From mboxrd@z Thu Jan  1 00:00:00 1970
Received: from max.phys.uu.nl (max.phys.uu.nl [131.211.32.73])
	by kvack.org (8.8.7/8.8.7) with ESMTP id MAA07173
	for <linux-mm@kvack.org>; Wed, 17 Jun 1998 12:45:55 -0400
Date: Wed, 17 Jun 1998 18:03:14 +0200 (CEST)
From: Rik van Riel <H.H.vanRiel@phys.uu.nl>
Reply-To: Rik van Riel <H.H.vanRiel@phys.uu.nl>
Subject: Re: PTE chaining, kswapd and swapin readahead
In-Reply-To: <m17m2gz8hq.fsf@flinx.npwt.net>
Message-ID: <Pine.LNX.3.96.980617173630.722A-100000@mirkwood.dummy.home>
MIME-Version: 1.0
Content-Type: TEXT/PLAIN; charset=US-ASCII
Sender: owner-linux-mm@kvack.org
To: "Eric W. Biederman" <ebiederm+eric@npwt.net>
Cc: Linux MM <linux-mm@kvack.org>
List-ID: <linux-mm.kvack.org>

On 17 Jun 1998, Eric W. Biederman wrote:
> >>>>> "RR" == Rik van Riel <H.H.vanRiel@phys.uu.nl> writes:
> 
> RR> This has the advantage of deallocating memory in physically
> RR> adjecant chunks, which will be nice while we still have the
> RR> primitive buddy allocator we're using now.
> 
> Also it has the advantage that shared pages are only scanned once, and
> empty address space needn't be scanned.

OK, this is a _very_ big advantage which I overlooked...

> Just what is your zone allocator?  I have a few ideas based on the
> name but my ideas don't seem to jive with your descriptions.
> This part about not needing physically contigous memory is really
> puzzling.

Well, the idea is to divide memory into different areas
(of 32 to 256 pages in size, depending on the amount of
main memory) for different uses.
There are 3 different uses:
- process pages, buffers and page cache
- pagetables and small (order 0, 1 and maybe 2) SLAB areas
- large SLAB allocations (order 2, 3, 4 and 5)
On large memory machines (>=128M) we might even split the
SLAB areas into 3 types...

Allocation is always done in the fullest area. We keep
track of this by hashing the area's in a doubly linked
list, using perhaps 8 different degrees of 'fullness'.
When an area get's fuller than the queue is meant to be,
it 'promotes' one level up and is added to the _tail_ of
the queue above. When an area get's emptier than it's
queue is supposed to be, it get's added to the _head_
of the queue below.

This way, the emptier areas get emptier and the fullest
area's get fuller. This way we can force-free an area
(with PTE chaining) when we're short of memory.

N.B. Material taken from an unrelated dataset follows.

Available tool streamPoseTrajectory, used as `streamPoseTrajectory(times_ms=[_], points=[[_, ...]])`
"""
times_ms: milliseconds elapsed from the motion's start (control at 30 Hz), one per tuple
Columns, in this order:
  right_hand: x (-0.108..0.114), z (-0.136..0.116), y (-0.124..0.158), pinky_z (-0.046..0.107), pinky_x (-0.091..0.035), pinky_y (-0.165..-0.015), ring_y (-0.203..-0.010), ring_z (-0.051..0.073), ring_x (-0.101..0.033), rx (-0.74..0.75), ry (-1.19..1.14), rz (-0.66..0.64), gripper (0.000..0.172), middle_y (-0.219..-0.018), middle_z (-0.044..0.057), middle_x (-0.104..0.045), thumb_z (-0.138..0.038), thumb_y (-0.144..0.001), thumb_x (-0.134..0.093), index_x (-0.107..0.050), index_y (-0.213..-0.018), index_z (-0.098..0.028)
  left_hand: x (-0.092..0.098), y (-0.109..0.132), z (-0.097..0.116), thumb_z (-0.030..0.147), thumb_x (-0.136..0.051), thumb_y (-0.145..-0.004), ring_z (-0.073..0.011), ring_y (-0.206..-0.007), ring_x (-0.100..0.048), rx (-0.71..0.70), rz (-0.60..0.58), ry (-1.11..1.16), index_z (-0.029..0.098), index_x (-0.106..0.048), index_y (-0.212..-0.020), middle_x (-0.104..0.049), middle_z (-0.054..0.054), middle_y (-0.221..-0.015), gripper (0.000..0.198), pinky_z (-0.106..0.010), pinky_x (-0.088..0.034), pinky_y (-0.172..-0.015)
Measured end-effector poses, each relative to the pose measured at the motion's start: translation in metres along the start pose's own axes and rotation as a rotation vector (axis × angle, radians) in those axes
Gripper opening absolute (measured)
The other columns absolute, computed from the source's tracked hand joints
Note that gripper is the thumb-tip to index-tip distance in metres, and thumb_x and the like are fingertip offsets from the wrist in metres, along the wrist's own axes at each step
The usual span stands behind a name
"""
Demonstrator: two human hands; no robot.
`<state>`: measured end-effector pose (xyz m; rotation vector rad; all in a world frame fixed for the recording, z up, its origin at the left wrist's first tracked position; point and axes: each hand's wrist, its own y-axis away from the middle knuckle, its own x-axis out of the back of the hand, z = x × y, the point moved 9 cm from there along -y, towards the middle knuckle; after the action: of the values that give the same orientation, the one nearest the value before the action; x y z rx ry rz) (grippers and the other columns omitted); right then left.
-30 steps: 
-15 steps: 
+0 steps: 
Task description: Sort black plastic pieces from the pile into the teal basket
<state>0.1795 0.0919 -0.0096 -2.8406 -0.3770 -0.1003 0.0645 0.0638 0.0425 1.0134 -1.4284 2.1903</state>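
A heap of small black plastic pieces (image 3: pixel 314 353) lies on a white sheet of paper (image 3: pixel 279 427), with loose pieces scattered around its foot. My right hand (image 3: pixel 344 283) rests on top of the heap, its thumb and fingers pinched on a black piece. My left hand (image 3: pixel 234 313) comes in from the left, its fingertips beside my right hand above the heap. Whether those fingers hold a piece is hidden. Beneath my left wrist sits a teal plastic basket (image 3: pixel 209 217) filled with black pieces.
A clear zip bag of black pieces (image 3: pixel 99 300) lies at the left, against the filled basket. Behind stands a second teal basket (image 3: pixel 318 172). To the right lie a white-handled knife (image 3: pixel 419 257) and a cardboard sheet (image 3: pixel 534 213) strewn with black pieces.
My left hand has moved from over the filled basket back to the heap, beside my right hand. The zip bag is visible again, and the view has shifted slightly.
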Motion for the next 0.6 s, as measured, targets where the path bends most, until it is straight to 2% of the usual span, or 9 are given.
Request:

Inside the user area's, we can simply use a linked list
to mark free pages. Alternatively, we can keep the
administration in a separate area of memory. This has
the advantage that we don't have to reread a page when
it's needed shortly after we swapped it out. Then we
can simply use a bitmap and a slightly optimized
function.

For the SLAB area's, where we use different sizes of
allocation, we could use a simple buddy allocator.
Because the SLAB data is usually either long-lived
or _very_ short-lived and because we use only a few
different sizes in one area, the buddy allocator could
actually work here. Maybe we want the SLAB allocator
to give us a hint on whether it needs the memory for
a long or a short period and using separate area's...

There's no code yet, because I'm having a lot of
trouble switching to glibc _and_ keeping PPP working :(
Maybe later this month.

> RR> I write this to let the PTE people (Stephen and Ben) know
> RR> that they probably shouldn't remove the pagetable walking
> RR> routines from kswapd...
> 
> If we get around to using a true LRU algorithm we aren't too likely
> too to swap out address space adjacent pages...  Though I can see the
> advantage for pages of the same age.

True LRU swapping might actually be a disadvantage. The way
we do things now (walking process address space) can result
in a much larger I/O bandwidth to/from the swapping device.

> Also for swapin readahead the only effective strategy I know is to
> implement a kernel system call, that says I'm going to be accessing

There are more possibilities. One of them is to use the
same readahead tactic that is being used for mmap()
readahead. To do this, we'll either have to rewrite
the mmap() stuff, or we can piggyback the mmap() code
by writing a vnode system for normal memory area's.
The vnode system is probably easier, since that would
also allow for an easy implementation of shared memory
and easier tracking of memory movement (since we never
loose track of pages). Also, this vnode system will
make it possible to turn off memory overcommitment
(something that a lot of people have requested) and
do some other nice tricks...

Rik.
+-------------------------------------------------------------------+
| Linux memory management tour guide.        H.H.vanRiel@phys.uu.nl |
| Scouting Vries cubscout leader.      http://www.phys.uu.nl/~riel/ |
+-------------------------------------------------------------------+